Şimdi baştan çok güzel konuşmalar yapıldı ama konuşmanın bütünü içerisinde sadece söylemek istediğim bir iki vurgu var. Cumhuriyet devrimi teba yerine ulusu koymuştur. Biat etme yerine sorgulayan ve kendini geliştiren bir toplum yaratmayı önümüze hedef olarak koymuştur. Avrupa’da 225 yıl evvel söylenen eşitlik, özgürlük ve kardeşlik bizim toplumumuza cumhuriyet devrimiyle adım atmıştır. Ancak Sevgili Adnan abimizin de belirttiği gibi biz bu devrimi tam olarak tamamlayabildiğimizi söyleyemeyiz. Bu memlekette hala eşitlik çok ciddi bir sorun olarak önümüzde. Toplumsal eşitsizlikler giderek artıyor. Cinsiyet eşitsizliği burada en başat eşitsizlik olarak karşımıza çıkıyor. Ve maalesef kentlerimiz, kırlarımız adaletsizlik üreten bir noktaya geldi. Kardeşliğimizde ciddi sorunlar var bunları biliyoruz. Bunları aşmak içinde bir yeni mücadeleye ihtiyacımız var. Çünkü bir yine batılı akademisyenin sözcüğüyle ya da deyimiyle Türkiye babaannelerinin torunlarından daha ileri olduğu bir ülke. Bu tanımlama bizim hepimizin içini acıtıyor. Ancak fotoğraflara baktığımızda 30 yıl, 40 yıl evvel Anadolu’da bir kentin fotoğrafının bugün aynı kentin fotoğrafıyla yan yana konulduğunda eskinin daha çağdaş olduğunu görüyorsunuz. Bu memlekette bir vahabi diktatörlüğü kurmaya çalışan bir iktidar var. Ve bu iktidar kadını ikinci sınıf görüyor, kadını toplumsal cinsiyet rolünde üreten, yani doğuran ve hizmet eden bir konuma sürüklüyor ve aynı zamanda da bütün siyasal haklarını kadına veriyormuş gibi yapıyor ama aslında kadının bütün özgürlüğünü alıyor, ona çalışma yaşamında da, siyaset yaşamında da hak tanımıyor.

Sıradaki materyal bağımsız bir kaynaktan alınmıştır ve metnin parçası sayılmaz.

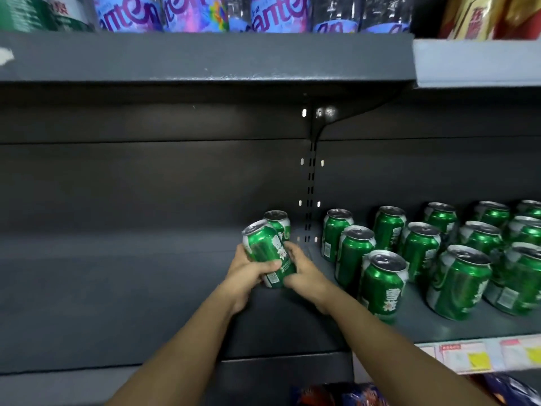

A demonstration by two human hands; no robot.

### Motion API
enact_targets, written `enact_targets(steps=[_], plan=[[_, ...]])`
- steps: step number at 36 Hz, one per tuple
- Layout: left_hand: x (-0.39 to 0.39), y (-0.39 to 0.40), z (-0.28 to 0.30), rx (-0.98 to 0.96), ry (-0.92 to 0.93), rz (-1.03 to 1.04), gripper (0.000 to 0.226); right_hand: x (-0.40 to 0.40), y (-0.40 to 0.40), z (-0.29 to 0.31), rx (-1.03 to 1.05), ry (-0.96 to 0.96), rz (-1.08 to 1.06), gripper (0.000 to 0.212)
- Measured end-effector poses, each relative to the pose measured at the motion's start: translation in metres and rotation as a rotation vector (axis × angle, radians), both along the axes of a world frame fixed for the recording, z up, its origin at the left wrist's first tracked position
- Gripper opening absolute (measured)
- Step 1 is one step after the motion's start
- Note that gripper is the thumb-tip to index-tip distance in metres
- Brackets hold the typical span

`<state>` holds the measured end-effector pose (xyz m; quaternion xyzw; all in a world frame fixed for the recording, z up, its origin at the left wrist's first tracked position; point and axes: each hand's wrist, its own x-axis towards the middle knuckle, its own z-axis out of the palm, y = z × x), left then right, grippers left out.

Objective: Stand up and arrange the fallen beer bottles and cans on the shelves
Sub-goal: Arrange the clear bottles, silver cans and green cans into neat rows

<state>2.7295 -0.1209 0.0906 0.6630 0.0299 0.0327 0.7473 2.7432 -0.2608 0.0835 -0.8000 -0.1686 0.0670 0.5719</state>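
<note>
Hands meet at frame centre: left hand (248, 273) and right hand (304, 273) wrap fingers around a tilted green can (268, 256). Upright cans (383, 285) crowd the shelf (117, 303) at right.

Little can be read here. The clear plastic bottles with purple-and-blue labels (131, 13) on the top shelf show large purple letters, cut off at the frame edge, that look like "ante". The green aluminium cans (383, 285), the gold and red boxes (480, 19) and the yellow-and-pink shelf-edge price tags (468, 357) carry print too blurred to read.
</note>
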Motion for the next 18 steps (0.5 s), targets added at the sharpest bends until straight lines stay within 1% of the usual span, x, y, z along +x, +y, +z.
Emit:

Şimdi bütün çerçeveyi uzun uzun anlatacak değilim ama önümüzde bir ödev var ve bu ödev 30 Mart 2014 tarihinde sevgili dostlarım Cumhuriyet Halk Partisini yerel seçimlerden büyük bir başarıyla çıkartmak. Bunun yolunu, yöntemini bulmak, geliştirmek ve ısrarla sürdürmek zorundayız. Çünkü 30 Mart 2014 yalnızca bir yerel seçim süreci olmayacak hemen arkasından gelecek cumhurbaşkanlığı seçimi ve bir yıl sonra 2015’in Haziran’ındaki genel seçimler içinde önemli bir işaret niteliği taşıyacak. O halde bu seçime çok iyi hazırlanmak zorundayız. Bu küçük kurultayın bu kadar nitelikli katılımcıları varken birkaç ana başlığı izlinizle paylaşmak isterim.

Partimiz 2012’nin Mayıs’ında ortaya koyduğu bir yerel seçim stratejisi uyarınca o zamanlamayla ve o planlama, programlamayla yerel seçimlere hazırlanıyor. Bakın, yerel yönetici eğitimlerini yaptık. Bu daha evvel olmamış bir şeydi. Yerel yönetici eğitimleriyle biz alanda çalışacak arkadaşlarımıza partinin o alandaki politikasını anlatmaya çalıştık. Büyükşehir yasası ne diyor, bize ne getiriyor, parti bu konuda ne söylüyor? Acaba kentsel dönüşüm alanında ne düşünüyoruz? Muhtarlar konusundaki düşüncelerimiz nedir? Toplumcu belediyecilikten anladığımız nedir? Bunları iki günlük eğitimlerle birlikte paylaştık. Bu eğitimler Aralık’a, Ocak’a kadar devam edecek ve ben buradaki yöneticiliği için Sevgili Genel Başkan Yardımcımız Perihan Sarı’ya huzurlarınızda teşekkür etmek istiyorum.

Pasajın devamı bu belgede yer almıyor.